– Как «куда подевались»? – поинтересовался он, обеспокоенно заглядывая Жомову в лицо. – Как сидели в аквариуме, так и сидят. Если их, конечно, Андрюшина мама коту не отдала или сама не слопала.

– Ты чего мелешь? Откуда здесь Андрюхина мама? – удивился Иван и тут же сообразил, куда ветер дует. – Слушай, Рабинович, достал ты уже со своими приколами. В натуре, доведешь ты меня когда-нибудь до состояния экстаза.

После этой реплики Рабинович с Поповым разразились просто диким, в соответствии с окружающим пейзажем, хохотом. Сеня сложился пополам, пытаясь себе представить тот способ, каким он будет доводить Жомова до экстаза, а Попов и вовсе выронил в грязь палку с куском ветчины, которую пытался поджарить на большом (в прямом смысле этого слова!) огне. Впрочем, эта утрата большого значения не имела. Кулинарный процесс все равно пришлось бы отложить, так как Андрюшиным хохотом задуло пламя на ближайших бревнах.

– Придурки, – обиделся на друзей Иван и отвесил Попову такую оплеуху, что тот поперхнулся смехом.

– Нормально, – проговорил он, разгибаясь. – Значит, прикалывается Рабинович, а тумаки мне достаются? Ментяра ты поганый, Ваня, после этого.

– От ментяры и слышу, – буркнул Жомов и тут же замер, услышав, как я бешено лаю с той стороны села, где на холме возвышалась еще не успевшая сгореть местная примитивная крепость.

– А ну-ка за мной! – скомандовал Иван и помчался на мой призыв.

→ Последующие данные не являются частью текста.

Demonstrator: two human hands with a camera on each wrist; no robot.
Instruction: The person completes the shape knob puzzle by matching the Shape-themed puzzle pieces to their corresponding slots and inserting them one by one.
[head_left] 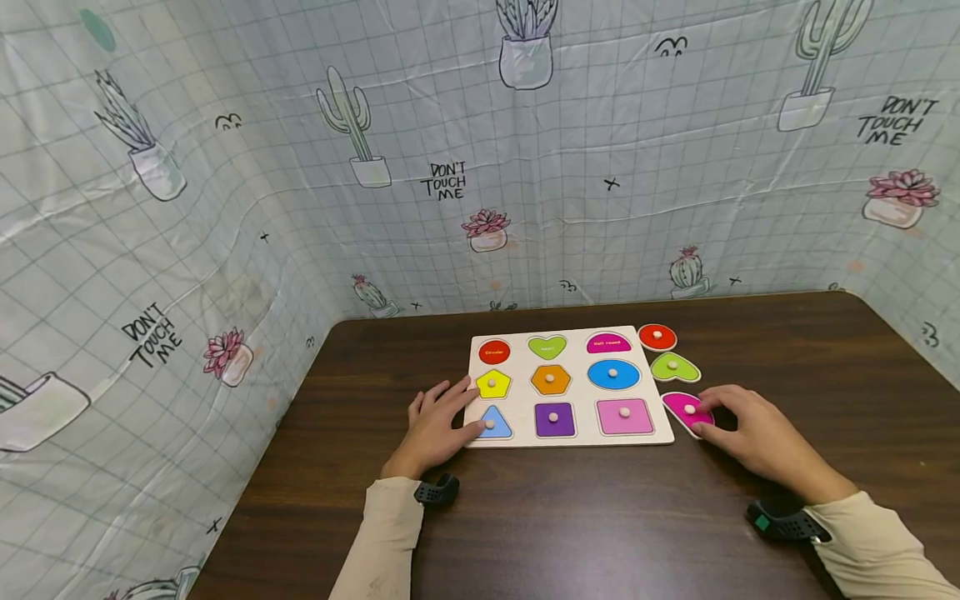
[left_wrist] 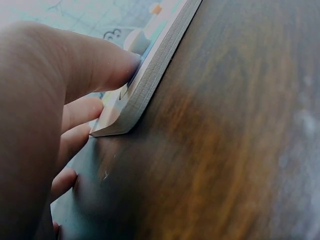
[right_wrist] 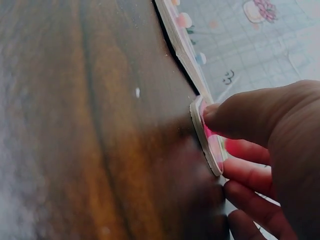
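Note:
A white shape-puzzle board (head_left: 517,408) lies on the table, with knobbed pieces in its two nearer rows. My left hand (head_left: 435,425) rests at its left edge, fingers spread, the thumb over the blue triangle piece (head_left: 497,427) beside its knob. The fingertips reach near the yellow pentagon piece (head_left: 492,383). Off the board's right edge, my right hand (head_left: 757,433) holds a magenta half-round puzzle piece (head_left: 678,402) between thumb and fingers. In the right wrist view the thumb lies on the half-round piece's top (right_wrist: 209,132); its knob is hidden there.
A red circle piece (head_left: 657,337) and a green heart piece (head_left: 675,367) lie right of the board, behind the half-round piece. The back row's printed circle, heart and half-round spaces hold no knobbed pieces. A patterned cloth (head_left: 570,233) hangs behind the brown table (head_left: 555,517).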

Сеню дважды просить не пришлось – в нем пробудились отцовские чувства. Только от одной мысли о том, что его любимцу какие-то доисторические уроды могут нанести телесные повреждения, Рабинович пришел в такую ярость, что в конце короткого забега обошел рвущегося в бой Жомова на два корпуса. Любой спринтер бы позавидовал!

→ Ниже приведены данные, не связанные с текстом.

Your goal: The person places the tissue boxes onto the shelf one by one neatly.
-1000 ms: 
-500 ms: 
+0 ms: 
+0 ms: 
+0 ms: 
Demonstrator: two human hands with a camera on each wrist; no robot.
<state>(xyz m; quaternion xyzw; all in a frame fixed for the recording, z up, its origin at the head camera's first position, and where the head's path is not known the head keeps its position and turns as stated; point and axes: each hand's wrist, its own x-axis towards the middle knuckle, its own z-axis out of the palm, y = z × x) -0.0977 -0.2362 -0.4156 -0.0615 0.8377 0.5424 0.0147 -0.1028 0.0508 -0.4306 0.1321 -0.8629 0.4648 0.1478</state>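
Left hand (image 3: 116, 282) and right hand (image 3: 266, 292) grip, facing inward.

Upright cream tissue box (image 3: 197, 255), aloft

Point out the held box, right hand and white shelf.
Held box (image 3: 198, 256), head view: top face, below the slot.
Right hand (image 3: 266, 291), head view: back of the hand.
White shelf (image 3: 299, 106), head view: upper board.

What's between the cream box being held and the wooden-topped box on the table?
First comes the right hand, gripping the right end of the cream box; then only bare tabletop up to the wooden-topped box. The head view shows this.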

Зрелище, представшее перед ними, могло бы разгневать кого угодно, будь он хоть невозмутимым тибетским ламой. Представьте, четверо бородатых придурков, окружив пса, тыкали в меня пиками, а я мужественно уворачивался от ударов, успевая попутно цапнуть кого-нибудь из бандитов за руку. Увидев это, Жомов с Рабиновичем настолько озверели, что даже не обратили внимания на то, что происходит вокруг.

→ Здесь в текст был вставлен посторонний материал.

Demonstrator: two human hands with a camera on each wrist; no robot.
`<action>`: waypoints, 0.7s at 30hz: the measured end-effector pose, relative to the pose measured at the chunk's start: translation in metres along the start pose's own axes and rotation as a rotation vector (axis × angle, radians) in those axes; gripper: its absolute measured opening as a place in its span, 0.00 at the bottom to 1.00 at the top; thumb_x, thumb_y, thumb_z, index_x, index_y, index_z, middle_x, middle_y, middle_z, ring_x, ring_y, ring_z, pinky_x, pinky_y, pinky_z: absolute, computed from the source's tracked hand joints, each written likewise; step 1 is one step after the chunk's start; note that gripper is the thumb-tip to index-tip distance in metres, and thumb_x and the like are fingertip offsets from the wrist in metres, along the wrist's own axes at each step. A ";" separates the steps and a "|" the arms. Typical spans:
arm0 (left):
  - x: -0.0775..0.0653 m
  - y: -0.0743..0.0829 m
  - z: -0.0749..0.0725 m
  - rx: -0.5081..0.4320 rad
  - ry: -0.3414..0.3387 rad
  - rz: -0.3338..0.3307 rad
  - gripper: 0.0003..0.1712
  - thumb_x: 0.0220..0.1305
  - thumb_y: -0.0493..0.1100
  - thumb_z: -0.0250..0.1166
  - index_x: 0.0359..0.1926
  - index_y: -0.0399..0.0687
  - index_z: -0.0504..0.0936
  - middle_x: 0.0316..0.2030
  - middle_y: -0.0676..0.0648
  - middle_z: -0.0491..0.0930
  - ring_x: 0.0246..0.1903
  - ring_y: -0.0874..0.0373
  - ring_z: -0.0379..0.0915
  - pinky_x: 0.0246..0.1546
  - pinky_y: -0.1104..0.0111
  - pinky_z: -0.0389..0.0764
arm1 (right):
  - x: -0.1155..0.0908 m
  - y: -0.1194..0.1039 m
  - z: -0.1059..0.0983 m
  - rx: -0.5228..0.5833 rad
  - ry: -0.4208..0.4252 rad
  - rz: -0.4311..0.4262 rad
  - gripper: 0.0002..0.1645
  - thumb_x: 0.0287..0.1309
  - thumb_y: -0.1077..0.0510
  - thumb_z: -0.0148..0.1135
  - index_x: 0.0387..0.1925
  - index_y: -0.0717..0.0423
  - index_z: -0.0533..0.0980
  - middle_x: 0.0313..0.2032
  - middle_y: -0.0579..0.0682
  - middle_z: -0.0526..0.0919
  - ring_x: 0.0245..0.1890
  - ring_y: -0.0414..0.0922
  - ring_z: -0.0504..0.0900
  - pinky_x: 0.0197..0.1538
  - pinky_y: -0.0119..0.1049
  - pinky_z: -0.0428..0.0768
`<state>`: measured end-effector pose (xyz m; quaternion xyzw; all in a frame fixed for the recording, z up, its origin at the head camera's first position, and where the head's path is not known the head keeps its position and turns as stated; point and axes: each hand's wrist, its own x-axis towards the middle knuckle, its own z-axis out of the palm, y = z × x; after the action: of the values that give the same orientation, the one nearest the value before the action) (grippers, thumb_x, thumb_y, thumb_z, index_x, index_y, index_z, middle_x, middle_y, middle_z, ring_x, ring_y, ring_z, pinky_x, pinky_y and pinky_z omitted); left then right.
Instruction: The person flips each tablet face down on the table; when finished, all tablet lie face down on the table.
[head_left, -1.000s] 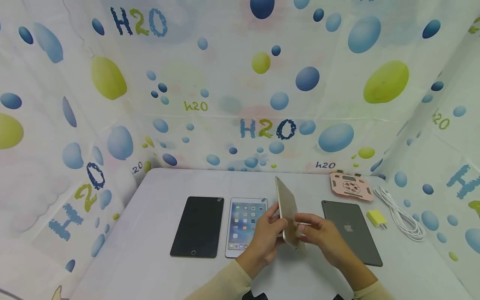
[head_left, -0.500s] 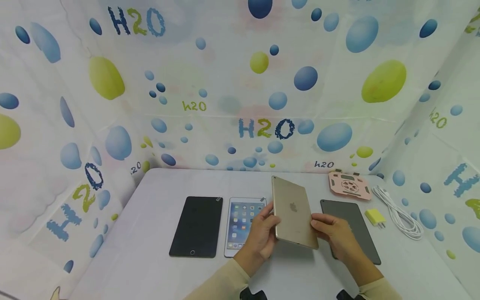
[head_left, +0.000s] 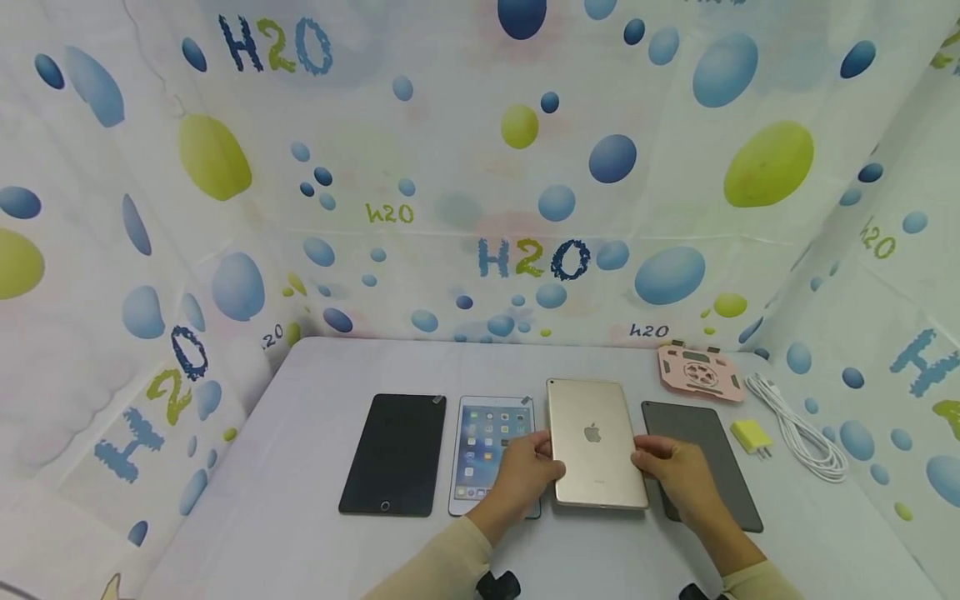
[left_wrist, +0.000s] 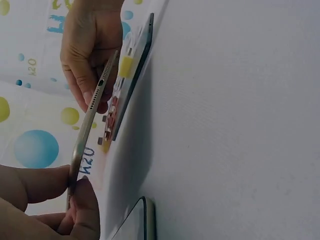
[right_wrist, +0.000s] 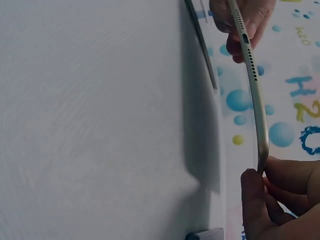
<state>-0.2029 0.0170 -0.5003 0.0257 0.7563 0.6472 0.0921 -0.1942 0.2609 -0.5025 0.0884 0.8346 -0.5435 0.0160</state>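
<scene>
Both hands hold a gold tablet [head_left: 596, 454], its back with the apple logo facing up. My left hand [head_left: 517, 479] pinches the left long edge between thumb and fingers. On the opposite edge, my right hand [head_left: 678, 471] pinches with thumb and fingertips. The wrist views show the tablet's thin edge [left_wrist: 90, 112] with its port and speaker holes, raised over the table. A white tablet [head_left: 474, 454] with a lit icon screen lies just left, partly behind the left hand. A dark grey tablet [head_left: 705, 454], back up, lies under the right hand's side.
A black tablet [head_left: 396, 454] lies face up at the far left. Toward the back right are a pink stand [head_left: 701, 373], a yellow charger plug [head_left: 750, 435] and a coiled white cable [head_left: 802, 433]. A printed curtain [head_left: 450, 167] encloses the white table [head_left: 300, 467].
The gold tablet has turned from nearly edge-on to back up and come down lower over the table. The right hand now grips its right edge, having shifted slightly right.
</scene>
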 end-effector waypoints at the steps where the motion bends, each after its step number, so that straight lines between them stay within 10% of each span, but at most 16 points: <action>1: 0.001 0.000 0.000 0.047 0.001 0.009 0.26 0.51 0.27 0.68 0.55 0.32 0.81 0.31 0.50 0.80 0.29 0.61 0.75 0.28 0.72 0.78 | 0.000 0.001 0.000 -0.028 0.002 -0.010 0.22 0.66 0.62 0.65 0.58 0.70 0.78 0.51 0.62 0.84 0.46 0.45 0.85 0.44 0.30 0.85; 5: 0.002 0.000 0.002 0.294 -0.001 0.061 0.08 0.53 0.30 0.71 0.34 0.40 0.82 0.22 0.53 0.74 0.23 0.62 0.69 0.21 0.72 0.69 | 0.002 0.005 0.002 -0.149 0.011 -0.049 0.20 0.65 0.62 0.66 0.55 0.68 0.80 0.50 0.62 0.86 0.47 0.51 0.87 0.43 0.32 0.86; 8: 0.002 0.001 0.003 0.451 -0.016 0.098 0.14 0.54 0.33 0.73 0.24 0.45 0.74 0.18 0.53 0.70 0.22 0.61 0.65 0.20 0.71 0.64 | 0.001 0.007 0.002 -0.230 0.027 -0.073 0.17 0.64 0.62 0.67 0.52 0.67 0.82 0.47 0.61 0.87 0.46 0.52 0.88 0.41 0.33 0.86; 21: 0.008 -0.001 0.012 0.688 -0.028 0.188 0.05 0.59 0.36 0.72 0.31 0.39 0.83 0.23 0.49 0.80 0.26 0.56 0.75 0.28 0.66 0.76 | 0.003 0.010 0.003 -0.364 0.066 -0.136 0.14 0.63 0.62 0.66 0.47 0.69 0.84 0.41 0.60 0.89 0.38 0.50 0.88 0.35 0.36 0.86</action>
<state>-0.2087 0.0297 -0.5034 0.1335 0.9229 0.3599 0.0287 -0.1958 0.2627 -0.5134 0.0453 0.9232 -0.3803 -0.0322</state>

– Ни хрена себе, местные наших бьют?! – возмутился Жомов и, размахивая дубинкой, бросился на супостатов. – Ну, держитесь. Сейчас крыши по округе летать начнут, в натуре!

Однако Сеня вновь опередил его и первым врезался в непочтительных аборигенов. Несколько ударов «демократизатором» по излишне разгоряченным головам – и подбежавшему Жомову оставалось только развести руками с досады. В этот раз, Ваня, ты не успел! Но долго горевать омоновцу не пришлось, потому как я, поймавший кураж, вновь яростно зарычал и рванулся вперед с такой силой, что вцепившегося в мой ошейник Рабиновича протащило пару метров по земле. Даже борозда осталась, хоть картошку сажай! Сеня, сумев все же затормозить, удивленно присвистнул.

– Ваня, похоже, в этот раз мы крупно попали, – проговорил Рабинович.

Жомов обернулся. Прямо за его спиной, угрожающе скаля зубы, толпилось все варварское воинство общим количеством более сотни голов крупного, мелкого и среднего рогато-бородатого скота. Причем часть этих уродов была вооружена луками. Видимо, аборигены, вволю натешившись во вражеской деревне, решили взять штурмом замок местного феодала и даже приступили к осуществлению своего коварного плана, однако вмешательство в битву российских ментов в корне изменило их намерения. И теперь воинственно настроенные варвары желали сделать из Рабиновича с Жомовым что-то вроде мясного рагу.

Ваня, конечно, был парнем не робкого десятка и несравненного безрассудства. Он и один в омоновской форме не побоялся бы выйти против всего этого сброда гопников, однако наличие у противника дальнобойного оружия при отсутствии у Жомова элементарного средства предохранения в виде бронежилета заставило и его умерить пыл. Что до Рабиновича, то Сеня и вовсе озадаченно озирался по сторонам, высматривая Попова с табельным пистолетом.